May 25, 1867
The Minneapolis Tribune prints its first issue, under publisher Col. William S. King. Early stockholders include Dorilus Morrison, a businessman and Minneapolis’ first mayor, and W.D. Washburn, a flour-mill industrialist and lawyer.
After financial difficulties and several ownership changes, the paper is purchased for $450,000. One of the two buyers is William J. Murphy, who published a paper in Grand Forks, N.D.
Aug. 19, 1920
The Minneapolis Star publishes its first issue.
The Cowles family, publishers of the Des Moines Register, buys the Minneapolis Star, an evening paper that’s No. 3 in circulation behind the Journal and Tribune.
Aug. 1, 1939
The Cowles family buys the Minneapolis Journal, another evening paper.
May 1, 1941
The Cowles’ Star and Journal Company merges with Minneapolis Tribune Company, still owned by the Murphy family. The Cowles family now owns the Minneapolis Morning Tribune, the evening Star-Journal and the evening Minneapolis Times (which ceased publication in 1948).
Nov. 13, 1946
The Tribune and Star increase price from 3 cents to 5 cents. A front-page item in the Tribune blames material and production costs.
Evening paper is renamed Minneapolis Star.
Nat Finney, in the Minneapolis Tribune Washington bureau, wins a Pulitzer Prize for outstanding national affairs reporting for his stories about the Truman administration’s efforts to impose secrecy on the affairs of federal civilian agencies in peacetime.
May 18, 1948
Sid Hartman’s first byline in the Minneapolis Tribune. (His first column for the Minneapolis Daily Times was Sept. 11, 1945.)
The Star becomes the first major newspaper to regularly publish full-color news photos.
Minneapolis Star photographer Bill Seaman wins a Pulitzer Prize for photography of the aftermath of a crash in which a 9-year-old boy died.
Citing declining circulation, the Minneapolis Star ceases publication. The staffs of the Star and Tribune combine to produce a daily morning paper, the Star and Tribune. An afternoon edition continued for several months but was discontinued.
Aug. 31, 1987
Name becomes Star Tribune Newspaper of the Twin Cities, and it prints its first St. Paul edition.
April 12, 1990
Star Tribune reporters Lou Kilzer and Chris Ison win the Pulitzer Prize for investigative reporting for “Fire in St. Paul,” which exposed a thriving industry that profited from arson and suspicious fires with the assistance of firefighters.

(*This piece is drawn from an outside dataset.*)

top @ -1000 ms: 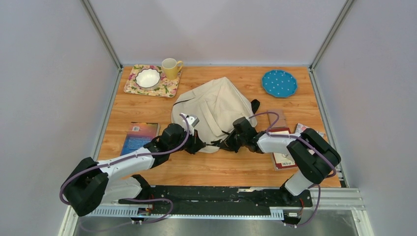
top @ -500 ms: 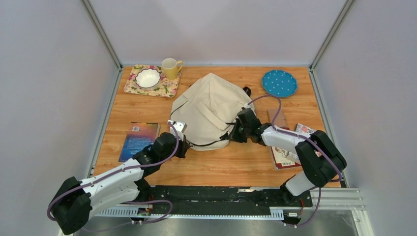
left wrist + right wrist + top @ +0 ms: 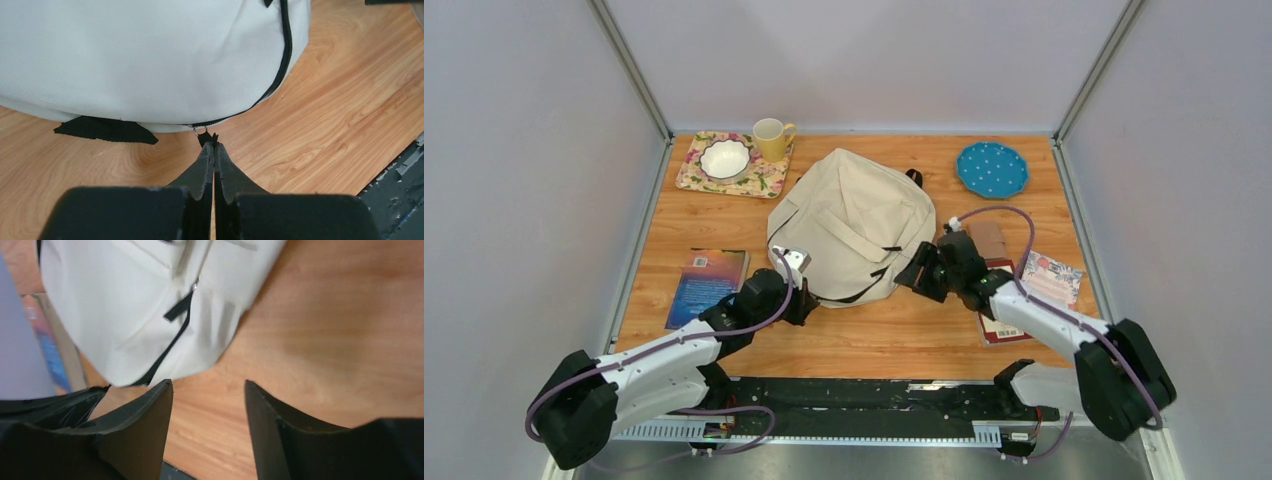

Launch of subscriber-based Star Tribune Online service on the Interchange network, plus initial creation of an Internet site.
June 18, 1996
March 19, 1998
Shareholders approve $1.4 billion sale of Cowles Media Co., parent company of the Star Tribune, to McClatchy Newspapers of Sacramento, Calif. The price is believed to be the biggest ever paid for a company whose primary asset is a newspaper.
Dec. 26, 2006
McClatchy Co. announces the surprise $530 million sale of the Star Tribune, its largest newspaper, to Avista Capital Partners, a New York-based private investment group.
Jan. 15, 2009
The Star Tribune, saddled with high debt and declining advertising, files a Chapter 11 bankruptcy petition.
Sept. 28, 2009
The Star Tribune emerges from bankruptcy. The reorganization plan provides for a small group of debt investors, including Wayzata Investment Partners, to take over 95.5 percent of the company.
Jan. 7, 2010
Former Time Inc. executive and Fridley native Michael Klingensmith is named Star Tribune publisher.
Wayzata Investments acquires a controlling interest in the Star Tribune by buying the portion held by Credit Suisse for $32 per share. The transaction valued the Star Tribune’s equity at $49 million and put the “enterprise value” at $125 million.
April 15, 2013
The Star Tribune wins two Pulitzer Prizes. Brad Schrade, Jeremy Olson and Glenn Howatt win the local reporting award for a series about home day care deaths of children. Steve Sack, with the Star Tribune since 1981, wins for his editorial cartoons.
Feb. 11, 2014
The Star Tribune completes the sale of five blocks in downtown Minneapolis that will be in the shadow of U.S. Bank Stadium, the new home of the Minnesota Vikings.
June 30, 2014
Mankato businessman Glen Taylor purchases the Star Tribune for about $100 million.
The Star Tribune moves from its longtime home at 425 Portland Av. to the recently renamed Star Tribune Building, part of the Capella Tower complex in downtown Minneapolis.
May 6, 2015
The Star Tribune buys alternative weekly City Pages.
April 18, 2016
The Star Tribune is a finalist for two Pulitzer Prizes. Chris Serres, Glenn Howatt and David Joles are finalists in the local reporting category for a series on Minnesota’s dehumanizing treatment of the disabled. Steve Sack is a finalist for his editorial cartoons.
April 10, 2017
Steve Sack is a finalist for the Pulitzer Prize for editorial cartoons.